The study was intended to figure out issues that enable or bar the adoption guidelines when taking care of patients with cardiovascular risks in the primary care setting. Clinical guidelines are critical in the efforts to improve healthcare outcomes as well as ensuring the provision of quality healthcare with minimal cost (McKillop, Crisp & Walsh, 2012). Despite the known benefits of clinical guidelines, it is not clear why the implementation seems complicated and unpredictable.
The study was carried out on participants in primary health care working in different regions of New Zealand (McKillop et al., 2012). There were thirty-two participants including twenty nurses in primary health care practice, five managers, four general practitioners and three planners. Participants were included on the basis of working in an environment where guidelines were implemented in the management of patients with cardiovascular risks. McKillop et al. (2012), states that the study participants were nominated by their colleagues and later all those who confirmed their participation were included in the study.
The design of the study was qualitative in nature with some participants taking part in focused groups discussions and others taking part in interviews for six months. The question guides included open-ended questions on areas such as the development of clinical guidelines and factors that influence the adoption of clinical guidelines. Study participants were allowed to choose the time and venue (McKillop et al., 2012). The structured interviews were meant for the primary care planners. The participants were grouped into five focused groups for nurses, one for the managers as well as one for the general practitioners (McKillop et al., 2012). The focused group discussions were conducted by an individual researcher, and they lasted between sixty-five to thirty minutes.
McKillop et al. (2012), argue that most health care workers rely on their clinical experience when managing patients with cardiovascular risks hence hindering the adoption of evidence-based care. Most clinicians have a preference for clinical guidelines supported by data obtained from their country. Hospital management that has a role in setting the entire culture of the organization through its leadership plays a role in the implementation of evidence-based guidelines (McKillop et al., 2012). Most clinicians cite that the implementation of guidelines is not regularly evaluated and as such it is relatively difficult to figure out the effectiveness of the new guidelines. Current clinical leaders are not keen on adopting clinical guidelines in the primary care settings and as such the entire process does not receive the necessary support.

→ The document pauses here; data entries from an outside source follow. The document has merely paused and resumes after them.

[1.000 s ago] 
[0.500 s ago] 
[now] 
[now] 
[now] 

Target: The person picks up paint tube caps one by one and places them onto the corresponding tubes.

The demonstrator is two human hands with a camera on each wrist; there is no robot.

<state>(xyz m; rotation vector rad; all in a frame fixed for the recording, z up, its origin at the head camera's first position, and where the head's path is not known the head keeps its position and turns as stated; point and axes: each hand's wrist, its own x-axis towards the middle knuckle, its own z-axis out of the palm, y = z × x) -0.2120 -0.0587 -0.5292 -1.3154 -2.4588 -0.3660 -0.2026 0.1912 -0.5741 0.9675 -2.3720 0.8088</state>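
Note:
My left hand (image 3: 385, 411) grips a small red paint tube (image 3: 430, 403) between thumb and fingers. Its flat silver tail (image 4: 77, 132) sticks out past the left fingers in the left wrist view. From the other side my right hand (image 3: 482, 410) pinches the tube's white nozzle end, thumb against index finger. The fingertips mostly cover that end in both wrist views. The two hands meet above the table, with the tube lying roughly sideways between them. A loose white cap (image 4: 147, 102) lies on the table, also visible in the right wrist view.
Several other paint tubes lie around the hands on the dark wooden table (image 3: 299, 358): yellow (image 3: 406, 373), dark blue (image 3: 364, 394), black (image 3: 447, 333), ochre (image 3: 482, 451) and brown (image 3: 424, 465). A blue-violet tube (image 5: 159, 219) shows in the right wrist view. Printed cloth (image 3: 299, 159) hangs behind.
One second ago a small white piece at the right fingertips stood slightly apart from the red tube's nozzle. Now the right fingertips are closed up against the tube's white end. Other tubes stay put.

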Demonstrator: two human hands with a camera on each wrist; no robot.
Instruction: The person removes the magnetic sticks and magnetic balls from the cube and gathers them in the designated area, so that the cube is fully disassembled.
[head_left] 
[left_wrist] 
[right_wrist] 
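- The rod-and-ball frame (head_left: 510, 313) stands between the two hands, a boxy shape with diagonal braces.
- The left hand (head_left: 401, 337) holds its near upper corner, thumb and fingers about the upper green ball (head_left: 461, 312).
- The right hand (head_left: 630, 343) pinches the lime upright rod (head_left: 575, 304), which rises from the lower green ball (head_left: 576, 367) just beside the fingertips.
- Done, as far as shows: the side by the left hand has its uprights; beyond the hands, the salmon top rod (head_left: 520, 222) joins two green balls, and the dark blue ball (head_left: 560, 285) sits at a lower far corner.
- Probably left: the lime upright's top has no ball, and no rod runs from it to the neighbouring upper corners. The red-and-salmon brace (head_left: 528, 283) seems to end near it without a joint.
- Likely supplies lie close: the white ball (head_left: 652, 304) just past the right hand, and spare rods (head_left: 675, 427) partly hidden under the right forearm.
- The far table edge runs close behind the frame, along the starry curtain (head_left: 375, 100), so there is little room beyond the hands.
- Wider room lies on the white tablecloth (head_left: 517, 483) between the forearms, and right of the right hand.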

The situation in the United States differs from the one presented in the New Zealand study. Clinical care in the US is keen on implementing new evidence as long as the developed guidelines are supported by credible data. Given that there are many malpractice suits, most clinicians and practitioners are keen to support their clinical decision with research evidence (Stevens, 2013). Organization culture does influence the adoption of new guidelines but only to a limited extent as practitioners are aware of the individual responsibility during nursing practice. On the other hand, US patients are open to receiving new care as long as it has been shown to be effective. According to Stevens (2013), the training received during initiation into clinical practice also tends to encourage the application of evidence-based practice. Clinical leadership in the US is keen on supporting the advancement of healthcare and as such enough resources are set aside for the implementation of newly developed guidelines.
McKillop, A., Crisp, J., & Walsh, K. (2012). Barriers and enablers to implementation of a New Zealand-wide guideline for assessment and management of cardiovascular risk in primary health care: A template analysis. Worldviews on Evidence-Based Nursing, 9(3), 159-171.
Stevens, K. (2013). The impact of evidence-based practice in nursing and the next big ideas. The Online Journal of Issues in Nursing, 18 (2), 4.